The largest company in Heath Springs is Rico Industries, maker of sports-licensed products such as wallets, flags and grill covers.

==Demographics==

Historical population
| Census | Pop. | Note | %± |
| 1900 | 266 |  | — |
| 1910 | 452 |  | 69.9% |
| 1920 | 505 |  | 11.7% |
| 1930 | 520 |  | 3.0% |
| 1940 | 570 |  | 9.6% |
| 1950 | 694 |  | 21.8% |
| 1960 | 832 |  | 19.9% |
| 1970 | 955 |  | 14.8% |
| 1980 | 979 |  | 2.5% |
| 1990 | 907 |  | −7.4% |
| 2000 | 864 |  | −4.7% |
| 2010 | 790 |  | −8.6% |
| 2020 | 742 |  | −6.1% |
U.S. Decennial Census 2010 2020

===Racial and ethnic composition===

Heath Springs town, South Carolina – Racial and ethnic composition Note: the US Census treats Hispanic/Latino as an ethnic category.

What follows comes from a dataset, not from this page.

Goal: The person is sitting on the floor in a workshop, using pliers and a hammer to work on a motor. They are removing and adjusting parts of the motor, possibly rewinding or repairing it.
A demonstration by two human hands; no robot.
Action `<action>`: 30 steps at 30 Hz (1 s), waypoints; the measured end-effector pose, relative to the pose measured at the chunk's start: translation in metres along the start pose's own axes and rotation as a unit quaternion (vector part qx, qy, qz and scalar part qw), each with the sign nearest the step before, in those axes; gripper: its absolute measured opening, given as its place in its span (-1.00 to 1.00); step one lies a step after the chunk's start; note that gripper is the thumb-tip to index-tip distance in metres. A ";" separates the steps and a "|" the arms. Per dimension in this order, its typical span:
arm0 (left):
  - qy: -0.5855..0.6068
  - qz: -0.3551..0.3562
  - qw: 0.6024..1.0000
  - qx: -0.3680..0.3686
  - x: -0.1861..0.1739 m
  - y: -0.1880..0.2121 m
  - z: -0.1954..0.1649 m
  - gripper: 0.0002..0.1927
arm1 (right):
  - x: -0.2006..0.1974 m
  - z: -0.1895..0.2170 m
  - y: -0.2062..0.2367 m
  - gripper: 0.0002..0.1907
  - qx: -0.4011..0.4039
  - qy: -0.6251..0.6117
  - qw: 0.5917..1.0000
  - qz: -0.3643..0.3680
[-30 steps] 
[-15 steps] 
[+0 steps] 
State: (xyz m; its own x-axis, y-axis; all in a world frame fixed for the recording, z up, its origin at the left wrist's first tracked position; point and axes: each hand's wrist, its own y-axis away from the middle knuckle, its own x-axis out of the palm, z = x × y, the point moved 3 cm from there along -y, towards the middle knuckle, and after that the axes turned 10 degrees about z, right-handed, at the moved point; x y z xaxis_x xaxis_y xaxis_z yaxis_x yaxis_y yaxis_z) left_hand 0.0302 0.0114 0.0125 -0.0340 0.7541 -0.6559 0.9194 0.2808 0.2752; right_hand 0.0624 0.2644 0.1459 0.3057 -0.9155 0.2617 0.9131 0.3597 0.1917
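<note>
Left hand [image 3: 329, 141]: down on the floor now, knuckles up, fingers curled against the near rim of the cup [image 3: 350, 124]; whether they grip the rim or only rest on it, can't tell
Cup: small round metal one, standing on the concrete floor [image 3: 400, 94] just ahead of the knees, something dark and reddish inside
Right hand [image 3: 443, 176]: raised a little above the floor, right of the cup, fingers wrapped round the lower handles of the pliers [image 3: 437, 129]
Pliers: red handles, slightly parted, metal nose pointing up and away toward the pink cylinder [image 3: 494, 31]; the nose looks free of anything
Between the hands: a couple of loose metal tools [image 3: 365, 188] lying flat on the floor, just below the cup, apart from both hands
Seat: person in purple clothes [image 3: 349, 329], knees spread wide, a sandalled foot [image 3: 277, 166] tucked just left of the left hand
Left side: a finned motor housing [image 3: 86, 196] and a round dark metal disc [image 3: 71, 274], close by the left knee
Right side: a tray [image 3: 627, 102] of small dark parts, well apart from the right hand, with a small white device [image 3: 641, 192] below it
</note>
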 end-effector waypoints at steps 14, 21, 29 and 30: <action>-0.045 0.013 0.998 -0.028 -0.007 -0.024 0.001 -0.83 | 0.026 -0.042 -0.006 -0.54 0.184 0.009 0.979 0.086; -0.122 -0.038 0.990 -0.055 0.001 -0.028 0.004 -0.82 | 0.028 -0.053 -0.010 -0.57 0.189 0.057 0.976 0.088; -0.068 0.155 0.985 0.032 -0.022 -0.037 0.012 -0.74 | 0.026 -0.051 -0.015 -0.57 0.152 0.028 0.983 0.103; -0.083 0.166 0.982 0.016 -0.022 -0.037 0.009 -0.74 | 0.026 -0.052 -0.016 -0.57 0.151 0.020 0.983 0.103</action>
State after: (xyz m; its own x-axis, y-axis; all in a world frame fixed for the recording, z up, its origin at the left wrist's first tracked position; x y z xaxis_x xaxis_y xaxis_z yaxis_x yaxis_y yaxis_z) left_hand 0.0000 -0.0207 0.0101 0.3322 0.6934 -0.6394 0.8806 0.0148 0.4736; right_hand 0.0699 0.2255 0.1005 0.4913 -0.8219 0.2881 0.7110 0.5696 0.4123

This table excludes Latinos from the racial categories and assigns them to a separate category. Hispanics/Latinos may be of any race.
| Race / Ethnicity (NH = Non-Hispanic) | Pop 2000 | Pop 2010 | Pop 2020 | % 2000 | % 2010 | % 2020 |
|---|---|---|---|---|---|---|
| White alone (NH) | 417 | 355 | 369 | 48.26% | 44.94% | 49.73% |
| Black or African American alone (NH) | 438 | 418 | 331 | 50.69% | 52.91% | 44.61% |
| Native American or Alaska Native alone (NH) | 0 | 1 | 3 | 0.00% | 0.13% | 0.40% |
| Asian alone (NH) | 0 | 2 | 1 | 0.00% | 0.25% | 0.13% |
| Native Hawaiian or Pacific Islander alone (NH) | 0 | 1 | 0 | 0.00% | 0.13% | 0.00% |
| Other race alone (NH) | 0 | 6 | 5 | 0.00% | 0.76% | 0.67% |
| Mixed race or Multiracial (NH) | 1 | 6 | 12 | 0.12% | 0.76% | 1.62% |
| Hispanic or Latino (any race) | 8 | 1 | 21 | 0.93% | 0.13% | 2.83% |
| Total | 864 | 790 | 742 | 100.00% | 100.00% | 100.00% |

===2000 Census===
As of the census of 2000, there were 864 people, 328 households, and 225 families residing in the town. The population density was 256.6/km^{2} (667.1/sq mi). There were 366 housing units at an average density of 282.6 /sqmi. The racial makeup of the town was 48.38% White, 51.04% African American, 0.46% from other races, and 0.12% from two or more races. Hispanic or Latino of any race were 0.93% of the population.

There were 328 households, out of which 26.5% had children under the age of 18 living with them, 43.0% were married couples living together, 19.5% had a female householder with no husband present, and 31.1% were non-families. 28.7% of all households were made up of individuals, and 11.3% had someone living alone who was 65 years of age or older. The average household size was 2.50 and the average family size was 3.07.

In the town, the population was spread out, with 22.8% under the age of 18, 9.6% from 18 to 24, 22.2% from 25 to 44, 26.6% from 45 to 64, and 18.8% who were 65 years of age or older. The median age was 42 years. For every 100 females age 18 and under there were 80.4 males. For every 100 females age 18 and over, there were 75.1 males.

The median income for a household in the town was $24,000, and the median income for a family was $29,688. Males had a median income of $26,458 versus $20,463 for females. The per capita income for the town was $10,407. About 24.0% of families and 32.7% of the population were below the poverty line, including 37.8% of those under age 18 and 42.3% of those age 65 or over.